You are viewing a plain text version of this content. The canonical link for it is here.
Posted to dev@couchdb.apache.org by Adam Kocoloski <ad...@gmail.com> on 2010/04/12 04:54:26 UTC
ensuring an update_seq is used at most once
Currently a DB update_seq can be reused if there's a power failure before the header is sync'ed to disk. This adds some extra complexity and overhead to the replicator, which must confirm before saving a checkpoint that the source update_seq it is recording will not be reused later. It does this by issuing an ensure_full_commit call to the source DB, which may be a pretty expensive operation if the source has a constant write load.
Should we try to fix that? One way to do so would be start at a significantly higher update_seq than the committed one whenever the DB is opened after an "unclean" shutdown; that is, one where the DB header is not the last term stored in the file. Although, I suppose that's not an ironclad test for data loss -- it might be the case that none of the lost updates were written to the file. I suppose we could "bump" the update_seq on every startup.
Adam
Re: ensuring an update_seq is used at most once
Posted by Adam Kocoloski <ko...@apache.org>.

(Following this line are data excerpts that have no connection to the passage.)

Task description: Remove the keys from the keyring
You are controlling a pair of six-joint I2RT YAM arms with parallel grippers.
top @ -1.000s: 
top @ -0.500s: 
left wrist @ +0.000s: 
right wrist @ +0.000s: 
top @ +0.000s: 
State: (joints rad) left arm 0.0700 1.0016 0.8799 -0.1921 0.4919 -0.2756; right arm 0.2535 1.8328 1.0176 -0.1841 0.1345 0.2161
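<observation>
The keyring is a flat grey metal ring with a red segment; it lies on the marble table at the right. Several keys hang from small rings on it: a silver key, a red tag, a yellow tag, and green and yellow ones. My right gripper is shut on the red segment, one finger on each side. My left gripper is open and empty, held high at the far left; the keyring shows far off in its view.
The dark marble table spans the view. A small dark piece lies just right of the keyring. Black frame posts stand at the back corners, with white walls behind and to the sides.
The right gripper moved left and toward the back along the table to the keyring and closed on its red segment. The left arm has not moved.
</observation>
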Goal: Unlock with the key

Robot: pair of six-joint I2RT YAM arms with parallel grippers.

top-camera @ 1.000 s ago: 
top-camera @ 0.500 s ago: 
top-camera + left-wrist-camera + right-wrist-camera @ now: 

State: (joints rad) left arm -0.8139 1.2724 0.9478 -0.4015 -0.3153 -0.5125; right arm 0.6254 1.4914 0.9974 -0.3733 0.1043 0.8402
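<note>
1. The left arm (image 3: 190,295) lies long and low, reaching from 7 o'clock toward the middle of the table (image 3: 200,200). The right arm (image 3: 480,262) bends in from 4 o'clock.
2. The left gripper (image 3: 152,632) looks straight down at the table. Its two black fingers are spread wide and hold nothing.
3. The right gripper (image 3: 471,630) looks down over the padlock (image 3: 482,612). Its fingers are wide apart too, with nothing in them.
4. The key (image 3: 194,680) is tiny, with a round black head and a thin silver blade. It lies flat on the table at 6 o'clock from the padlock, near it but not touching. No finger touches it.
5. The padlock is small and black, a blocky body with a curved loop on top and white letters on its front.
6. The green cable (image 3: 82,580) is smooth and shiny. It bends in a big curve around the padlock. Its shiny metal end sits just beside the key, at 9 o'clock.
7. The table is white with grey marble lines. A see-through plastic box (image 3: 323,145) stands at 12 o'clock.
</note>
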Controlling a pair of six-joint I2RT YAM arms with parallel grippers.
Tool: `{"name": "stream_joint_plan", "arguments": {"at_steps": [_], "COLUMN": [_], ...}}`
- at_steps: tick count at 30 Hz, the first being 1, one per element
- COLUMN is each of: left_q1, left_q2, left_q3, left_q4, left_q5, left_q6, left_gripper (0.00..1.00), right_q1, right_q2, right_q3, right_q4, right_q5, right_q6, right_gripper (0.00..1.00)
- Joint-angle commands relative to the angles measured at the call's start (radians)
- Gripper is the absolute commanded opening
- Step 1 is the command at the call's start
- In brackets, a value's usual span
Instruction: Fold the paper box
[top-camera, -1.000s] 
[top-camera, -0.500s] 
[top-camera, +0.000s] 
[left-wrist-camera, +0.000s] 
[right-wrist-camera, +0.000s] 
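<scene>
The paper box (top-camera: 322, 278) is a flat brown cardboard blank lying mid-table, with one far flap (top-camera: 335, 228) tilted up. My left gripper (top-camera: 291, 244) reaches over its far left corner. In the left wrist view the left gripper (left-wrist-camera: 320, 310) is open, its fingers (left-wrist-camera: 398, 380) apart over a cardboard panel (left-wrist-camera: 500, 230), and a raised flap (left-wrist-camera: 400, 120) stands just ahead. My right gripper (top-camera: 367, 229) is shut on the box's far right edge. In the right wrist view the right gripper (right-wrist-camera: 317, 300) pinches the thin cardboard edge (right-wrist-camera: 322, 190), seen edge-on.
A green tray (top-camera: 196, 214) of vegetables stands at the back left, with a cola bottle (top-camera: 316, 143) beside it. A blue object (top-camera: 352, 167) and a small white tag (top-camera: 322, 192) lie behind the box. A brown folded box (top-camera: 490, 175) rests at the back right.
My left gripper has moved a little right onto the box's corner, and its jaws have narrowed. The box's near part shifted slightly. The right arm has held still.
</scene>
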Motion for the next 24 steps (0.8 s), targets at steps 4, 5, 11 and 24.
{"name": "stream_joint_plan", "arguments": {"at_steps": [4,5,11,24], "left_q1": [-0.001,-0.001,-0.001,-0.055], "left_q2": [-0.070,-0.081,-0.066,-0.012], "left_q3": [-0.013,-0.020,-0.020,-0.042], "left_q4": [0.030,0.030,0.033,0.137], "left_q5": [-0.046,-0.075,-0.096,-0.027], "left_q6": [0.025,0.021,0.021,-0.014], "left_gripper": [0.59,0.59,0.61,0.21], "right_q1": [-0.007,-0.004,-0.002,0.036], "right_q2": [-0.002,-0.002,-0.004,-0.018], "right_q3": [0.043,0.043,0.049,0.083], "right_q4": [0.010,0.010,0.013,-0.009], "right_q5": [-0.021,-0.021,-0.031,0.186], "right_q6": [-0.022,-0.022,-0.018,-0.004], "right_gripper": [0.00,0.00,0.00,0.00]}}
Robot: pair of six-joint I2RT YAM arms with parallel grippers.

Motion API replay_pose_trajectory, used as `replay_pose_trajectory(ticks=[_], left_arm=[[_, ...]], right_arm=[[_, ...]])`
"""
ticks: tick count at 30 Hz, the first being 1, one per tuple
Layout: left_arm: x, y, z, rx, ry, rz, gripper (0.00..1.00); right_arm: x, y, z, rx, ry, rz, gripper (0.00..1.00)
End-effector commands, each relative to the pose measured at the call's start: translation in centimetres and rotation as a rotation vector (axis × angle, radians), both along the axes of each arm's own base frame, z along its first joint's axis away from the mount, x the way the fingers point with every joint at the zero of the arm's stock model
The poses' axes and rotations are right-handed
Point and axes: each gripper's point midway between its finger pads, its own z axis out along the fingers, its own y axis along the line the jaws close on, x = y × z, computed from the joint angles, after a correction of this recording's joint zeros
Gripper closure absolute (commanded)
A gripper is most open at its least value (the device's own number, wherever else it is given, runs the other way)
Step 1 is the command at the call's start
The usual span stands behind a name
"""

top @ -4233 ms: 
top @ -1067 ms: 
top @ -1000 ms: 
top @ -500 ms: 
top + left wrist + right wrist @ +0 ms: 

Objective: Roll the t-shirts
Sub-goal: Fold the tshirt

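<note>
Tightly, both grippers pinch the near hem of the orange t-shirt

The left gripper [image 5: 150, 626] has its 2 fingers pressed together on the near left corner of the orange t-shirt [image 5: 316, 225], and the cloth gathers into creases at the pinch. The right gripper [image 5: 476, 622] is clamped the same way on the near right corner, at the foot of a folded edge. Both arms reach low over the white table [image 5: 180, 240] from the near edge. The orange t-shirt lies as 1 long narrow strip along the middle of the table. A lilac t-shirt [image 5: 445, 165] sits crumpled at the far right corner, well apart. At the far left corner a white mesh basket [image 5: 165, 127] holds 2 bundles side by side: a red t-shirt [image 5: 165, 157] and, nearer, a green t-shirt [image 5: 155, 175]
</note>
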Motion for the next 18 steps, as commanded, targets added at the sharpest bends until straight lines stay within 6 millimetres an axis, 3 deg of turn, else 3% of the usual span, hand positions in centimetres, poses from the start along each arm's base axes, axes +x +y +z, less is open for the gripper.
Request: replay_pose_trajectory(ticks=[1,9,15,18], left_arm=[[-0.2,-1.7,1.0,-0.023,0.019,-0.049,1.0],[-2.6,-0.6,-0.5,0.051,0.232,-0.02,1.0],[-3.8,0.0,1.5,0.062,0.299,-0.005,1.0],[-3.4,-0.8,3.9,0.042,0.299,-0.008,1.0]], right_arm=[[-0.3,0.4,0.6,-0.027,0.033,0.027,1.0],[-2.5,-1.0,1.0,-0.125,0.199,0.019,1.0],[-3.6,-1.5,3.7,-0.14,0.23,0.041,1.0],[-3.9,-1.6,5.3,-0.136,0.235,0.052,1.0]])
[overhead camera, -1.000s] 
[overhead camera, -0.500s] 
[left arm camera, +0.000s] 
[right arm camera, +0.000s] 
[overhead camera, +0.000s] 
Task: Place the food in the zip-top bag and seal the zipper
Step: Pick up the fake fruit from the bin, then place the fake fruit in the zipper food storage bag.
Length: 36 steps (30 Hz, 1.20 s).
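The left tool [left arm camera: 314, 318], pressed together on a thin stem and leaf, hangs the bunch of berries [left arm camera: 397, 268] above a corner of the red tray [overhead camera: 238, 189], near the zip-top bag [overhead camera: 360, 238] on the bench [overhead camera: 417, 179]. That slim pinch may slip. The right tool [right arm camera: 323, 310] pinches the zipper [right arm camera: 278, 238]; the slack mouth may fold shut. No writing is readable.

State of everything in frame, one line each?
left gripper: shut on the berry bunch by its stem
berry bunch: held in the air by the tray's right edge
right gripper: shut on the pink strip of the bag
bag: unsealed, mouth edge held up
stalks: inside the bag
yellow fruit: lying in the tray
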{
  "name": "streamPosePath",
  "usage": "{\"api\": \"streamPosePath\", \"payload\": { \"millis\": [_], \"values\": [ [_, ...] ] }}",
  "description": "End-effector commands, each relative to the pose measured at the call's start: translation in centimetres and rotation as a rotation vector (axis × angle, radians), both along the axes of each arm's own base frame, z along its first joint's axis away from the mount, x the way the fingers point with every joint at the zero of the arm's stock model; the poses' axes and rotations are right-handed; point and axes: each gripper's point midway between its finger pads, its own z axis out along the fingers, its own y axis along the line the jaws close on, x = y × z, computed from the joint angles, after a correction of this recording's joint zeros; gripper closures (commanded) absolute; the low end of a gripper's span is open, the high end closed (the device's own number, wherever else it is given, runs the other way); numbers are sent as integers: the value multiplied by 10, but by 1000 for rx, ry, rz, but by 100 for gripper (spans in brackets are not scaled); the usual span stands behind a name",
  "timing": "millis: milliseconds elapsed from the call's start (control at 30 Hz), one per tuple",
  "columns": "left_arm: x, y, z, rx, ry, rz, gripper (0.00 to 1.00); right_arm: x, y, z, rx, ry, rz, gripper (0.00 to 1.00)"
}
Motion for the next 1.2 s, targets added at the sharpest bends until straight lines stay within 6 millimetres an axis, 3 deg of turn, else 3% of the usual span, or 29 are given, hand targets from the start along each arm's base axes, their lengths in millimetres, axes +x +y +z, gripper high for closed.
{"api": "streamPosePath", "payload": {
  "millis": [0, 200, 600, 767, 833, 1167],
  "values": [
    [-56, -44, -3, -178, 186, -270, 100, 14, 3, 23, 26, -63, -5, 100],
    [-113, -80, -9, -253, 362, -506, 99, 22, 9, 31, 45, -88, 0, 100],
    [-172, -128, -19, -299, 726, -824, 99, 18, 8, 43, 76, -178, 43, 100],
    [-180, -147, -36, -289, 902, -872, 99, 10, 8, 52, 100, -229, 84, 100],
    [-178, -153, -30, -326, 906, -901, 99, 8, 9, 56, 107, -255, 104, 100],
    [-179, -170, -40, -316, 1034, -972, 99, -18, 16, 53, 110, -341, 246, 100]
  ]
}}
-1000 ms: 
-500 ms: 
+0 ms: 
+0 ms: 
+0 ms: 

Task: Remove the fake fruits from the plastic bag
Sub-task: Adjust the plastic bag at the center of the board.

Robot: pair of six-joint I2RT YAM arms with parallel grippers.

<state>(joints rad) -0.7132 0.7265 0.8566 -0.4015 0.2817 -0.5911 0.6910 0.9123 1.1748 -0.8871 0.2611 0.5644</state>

Yep. Db#db.update_seq is not always the same as Db#db.committed_update_seq when delayed_commits are on.
Adam
On Apr 12, 2010, at 8:54 AM, Paul Davis wrote:
> An idle curiosity, is it ever possible to replicate something that has
> been written to disk before a header is flushed?
>
>
> On Mon, Apr 12, 2010 at 8:46 AM, Adam Kocoloski <ko...@apache.org> wrote:
>> Yep, your analysis is dead-on, and is a more complete solution than what I propose. Best,
>>
>> Adam
>>
>> On Apr 12, 2010, at 4:51 AM, Robert Newson wrote:
>>
>>> Would it be safer to have a low- and high- watermark for the
>>> update_seq in memory? What I mean is that the db writer will never
>>> write out an update_seq that is N higher than the last committed one;
>>> if it is forced to do so, to permit a write, it then fsync's and
>>> resets high_seq to last_committed_seq. This way you can genuinely
>>> ensure that you don't reuse an update_seq. In practice we could allow
>>> a large delta, one that is larger than the number of fsyncs we expect
>>> to manage in the commit interval.
>>>
>>> Your idea to just bump the update_seq "significantly" mostly pans out
>>> (I know a system that does precisely this) but it would be a data loss
>>> scenario if when it doesn't pan out.
>>>
>>> B.
>>>
>>> On Mon, Apr 12, 2010 at 3:54 AM, Adam Kocoloski
>>> <ad...@gmail.com> wrote:
>>>> Currently a DB update_seq can be reused if there's a power failure before the header is sync'ed to disk. This adds some extra complexity and overhead to the replicator, which must confirm before saving a checkpoint that the source update_seq it is recording will not be reused later. It does this by issuing an ensure_full_commit call to the source DB, which may be a pretty expensive operation if the source has a constant write load.
>>>>
>>>> Should we try to fix that? One way to do so would be start at a significantly higher update_seq than the committed one whenever the DB is opened after an "unclean" shutdown; that is, one where the DB header is not the last term stored in the file. Although, I suppose that's not an ironclad test for data loss -- it might be the case that none of the lost updates were written to the file. I suppose we could "bump" the update_seq on every startup.
>>>>
>>>> Adam
>>>>
>>>>
>>
>>
Re: ensuring an update_seq is used at most once
Posted by Paul Davis <pa...@gmail.com>.
An idle curiosity, is it ever possible to replicate something that has
been written to disk before a header is flushed?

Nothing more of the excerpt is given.